Luis Almagro, Minister for Foreign Affairs of Uruguay, addresses the opening of the 16th session of the Human Rights Council, in Geneva, Switzerland. Credit: UN Photo/Jean-Marc Ferré

By Luis Almagro
MONTEVIDEO, Jan 18 2015 (IPS)

Two decades after the first Summit of the Americas, a lot has changed in the continent and it has been for the good. Today, a renewed hemispheric dialogue without exclusions is possible.

Back in the mid-1990s, at the time of the Miami summit, it was the time of imported consensus, models of economic and social development exclusively based on the market and its supposed perfect allocation of resources through the invisible hand.Today, all voices count, and if they do not, they will have to. The powerful club of the G8 turned into the G20; still, this is not enough to embrace the new reality of our hemisphere.

Hidden under a development rationale, the greatest wave of privatisation and deregulation took over the continent. The role of the state was reduced to be a facilitator of a process based on the principle of survival of the fittest. Solidarity, equity and justice were all values from the past and poverty a necessary collateral damage.

However, these values were in the top of the minds of the people of the hemisphere, who turned their backs to these policies and instead during the past 15 years, have forcefully supported the alternatives that combine economic growth with social inclusion, broadening opportunities for all citizens.

Economic growth went hand in hand with social inclusion, adding millions to the middle class – which today accounts for 34 percent of Latin Americans – surpassing the number of poor for the first time in the history.

If this was possible it was because governments added to the invisible hand of the market, the very visible hand of the state.

And this took place within the context of the worst post war global financial crisis that led to an unprecedented recession in the United States and Europe, which the latter still strives to leave behind.

Growth with social equity turned out to be the new regional consensus.

Today, this binds the region together.

Today, conditions are present to set up a more realistic cooperation in the Americas, where all members could partner in equal conditions, from the most powerful to the smallest islands in the Caribbean.

Today, nobody holds the monopoly over what works or does not; neither can anybody impose models because the established truths have crashed against reality. While in the 1990s social exclusion in domestic policies and voice exclusion at the international level were two sides of the same token, this in not any longer acceptable.

Today, all voices count, and if they do not, they will have to. The powerful club of the G8 turned into the G20; still, this is not enough to embrace the new reality of our hemisphere.

To the existing bodies, the region has added in this past decade the dynamic UNASUR in South America and CELAC in the Americas, thus leaving the OAS as the only place for dialogue among all countries of the Americas, whether large, medium, small, powerful or vulnerable.
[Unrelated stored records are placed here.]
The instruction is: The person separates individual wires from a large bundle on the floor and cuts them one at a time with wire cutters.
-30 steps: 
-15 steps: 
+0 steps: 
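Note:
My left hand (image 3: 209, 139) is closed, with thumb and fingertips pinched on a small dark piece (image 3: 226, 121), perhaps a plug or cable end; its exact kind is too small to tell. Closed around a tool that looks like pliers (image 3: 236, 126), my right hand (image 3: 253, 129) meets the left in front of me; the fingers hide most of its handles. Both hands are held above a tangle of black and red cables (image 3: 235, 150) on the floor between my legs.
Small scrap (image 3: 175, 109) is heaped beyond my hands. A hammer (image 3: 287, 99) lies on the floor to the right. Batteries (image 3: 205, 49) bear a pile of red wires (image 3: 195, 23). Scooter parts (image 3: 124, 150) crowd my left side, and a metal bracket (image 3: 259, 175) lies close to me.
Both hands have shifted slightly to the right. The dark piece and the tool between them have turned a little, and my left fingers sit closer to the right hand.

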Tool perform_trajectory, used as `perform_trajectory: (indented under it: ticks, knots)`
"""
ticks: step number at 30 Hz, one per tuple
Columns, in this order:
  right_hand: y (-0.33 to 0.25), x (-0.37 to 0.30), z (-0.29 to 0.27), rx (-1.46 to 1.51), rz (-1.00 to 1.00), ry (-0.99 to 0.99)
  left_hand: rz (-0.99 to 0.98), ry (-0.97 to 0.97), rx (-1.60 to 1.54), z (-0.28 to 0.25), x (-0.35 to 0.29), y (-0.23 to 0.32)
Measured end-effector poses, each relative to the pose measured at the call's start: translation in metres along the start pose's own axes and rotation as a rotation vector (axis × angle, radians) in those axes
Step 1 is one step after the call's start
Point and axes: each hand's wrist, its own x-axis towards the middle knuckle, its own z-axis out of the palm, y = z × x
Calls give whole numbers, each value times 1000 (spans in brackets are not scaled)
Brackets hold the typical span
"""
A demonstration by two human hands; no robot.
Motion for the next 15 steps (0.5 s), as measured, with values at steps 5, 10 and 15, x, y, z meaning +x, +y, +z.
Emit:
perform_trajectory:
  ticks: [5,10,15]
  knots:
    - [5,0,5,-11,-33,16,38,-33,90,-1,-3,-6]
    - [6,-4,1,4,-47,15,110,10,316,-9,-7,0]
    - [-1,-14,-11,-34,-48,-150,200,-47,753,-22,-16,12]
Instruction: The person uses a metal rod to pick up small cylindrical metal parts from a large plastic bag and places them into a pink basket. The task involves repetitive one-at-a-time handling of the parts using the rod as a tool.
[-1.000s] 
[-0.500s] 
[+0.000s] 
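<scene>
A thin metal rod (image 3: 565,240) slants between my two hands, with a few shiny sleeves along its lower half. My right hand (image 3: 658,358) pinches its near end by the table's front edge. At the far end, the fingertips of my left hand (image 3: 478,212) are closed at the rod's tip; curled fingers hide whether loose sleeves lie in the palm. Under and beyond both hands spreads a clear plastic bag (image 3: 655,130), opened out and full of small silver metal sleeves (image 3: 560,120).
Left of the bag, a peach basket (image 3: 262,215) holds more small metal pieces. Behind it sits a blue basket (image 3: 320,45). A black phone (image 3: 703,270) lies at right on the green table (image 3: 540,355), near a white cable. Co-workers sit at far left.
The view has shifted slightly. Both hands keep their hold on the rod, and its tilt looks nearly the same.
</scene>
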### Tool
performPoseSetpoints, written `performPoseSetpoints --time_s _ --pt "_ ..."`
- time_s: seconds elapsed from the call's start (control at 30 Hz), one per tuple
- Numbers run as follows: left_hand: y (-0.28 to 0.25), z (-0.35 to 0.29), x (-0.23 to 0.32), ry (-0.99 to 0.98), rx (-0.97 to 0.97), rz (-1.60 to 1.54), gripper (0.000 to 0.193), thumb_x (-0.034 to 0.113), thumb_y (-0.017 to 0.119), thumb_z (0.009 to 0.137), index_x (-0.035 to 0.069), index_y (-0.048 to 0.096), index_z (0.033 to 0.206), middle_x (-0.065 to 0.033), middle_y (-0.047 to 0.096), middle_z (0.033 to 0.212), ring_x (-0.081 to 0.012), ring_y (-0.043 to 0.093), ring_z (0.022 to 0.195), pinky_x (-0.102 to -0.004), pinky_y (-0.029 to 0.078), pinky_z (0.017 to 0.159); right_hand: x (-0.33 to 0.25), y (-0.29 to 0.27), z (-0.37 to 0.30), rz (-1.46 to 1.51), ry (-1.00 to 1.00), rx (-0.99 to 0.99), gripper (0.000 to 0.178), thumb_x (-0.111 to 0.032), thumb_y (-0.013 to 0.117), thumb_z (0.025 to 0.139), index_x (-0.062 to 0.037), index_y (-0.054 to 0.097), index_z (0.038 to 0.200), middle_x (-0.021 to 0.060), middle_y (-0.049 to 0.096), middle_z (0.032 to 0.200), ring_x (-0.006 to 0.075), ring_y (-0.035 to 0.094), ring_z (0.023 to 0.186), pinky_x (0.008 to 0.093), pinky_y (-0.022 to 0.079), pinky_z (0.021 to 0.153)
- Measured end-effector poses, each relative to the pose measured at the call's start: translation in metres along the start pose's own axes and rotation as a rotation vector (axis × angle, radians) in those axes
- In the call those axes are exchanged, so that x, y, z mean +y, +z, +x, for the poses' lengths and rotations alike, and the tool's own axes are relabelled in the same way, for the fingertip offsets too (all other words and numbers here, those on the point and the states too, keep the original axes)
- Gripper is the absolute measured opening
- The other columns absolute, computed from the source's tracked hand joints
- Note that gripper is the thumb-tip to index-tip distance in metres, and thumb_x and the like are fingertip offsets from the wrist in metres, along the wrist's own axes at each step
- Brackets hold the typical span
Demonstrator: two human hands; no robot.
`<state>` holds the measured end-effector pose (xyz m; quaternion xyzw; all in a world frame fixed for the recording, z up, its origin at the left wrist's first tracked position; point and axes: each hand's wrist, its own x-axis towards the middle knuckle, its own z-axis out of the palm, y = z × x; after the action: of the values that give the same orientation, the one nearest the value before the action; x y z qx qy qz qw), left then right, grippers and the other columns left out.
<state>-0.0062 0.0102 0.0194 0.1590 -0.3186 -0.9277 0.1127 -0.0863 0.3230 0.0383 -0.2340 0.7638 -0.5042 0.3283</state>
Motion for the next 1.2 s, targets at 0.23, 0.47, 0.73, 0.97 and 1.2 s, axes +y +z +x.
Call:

But, governmental or inter-governmental actors by themselves are not the only answer to the problems of today´s world. Non-state actors of the non-governmental world, the private sector, trade unions and social organisations must be part of the process.

Leaders need to interpret the time in order to generate an agenda for progress, but progress that is tangible for people, for citizens, to whom we are accountable to.

Therefore, in a more uncertain international economic environment, we should focus on maintaining and expanding our social achievements and a new spirit of cooperation in the Americas can be instrumental for that.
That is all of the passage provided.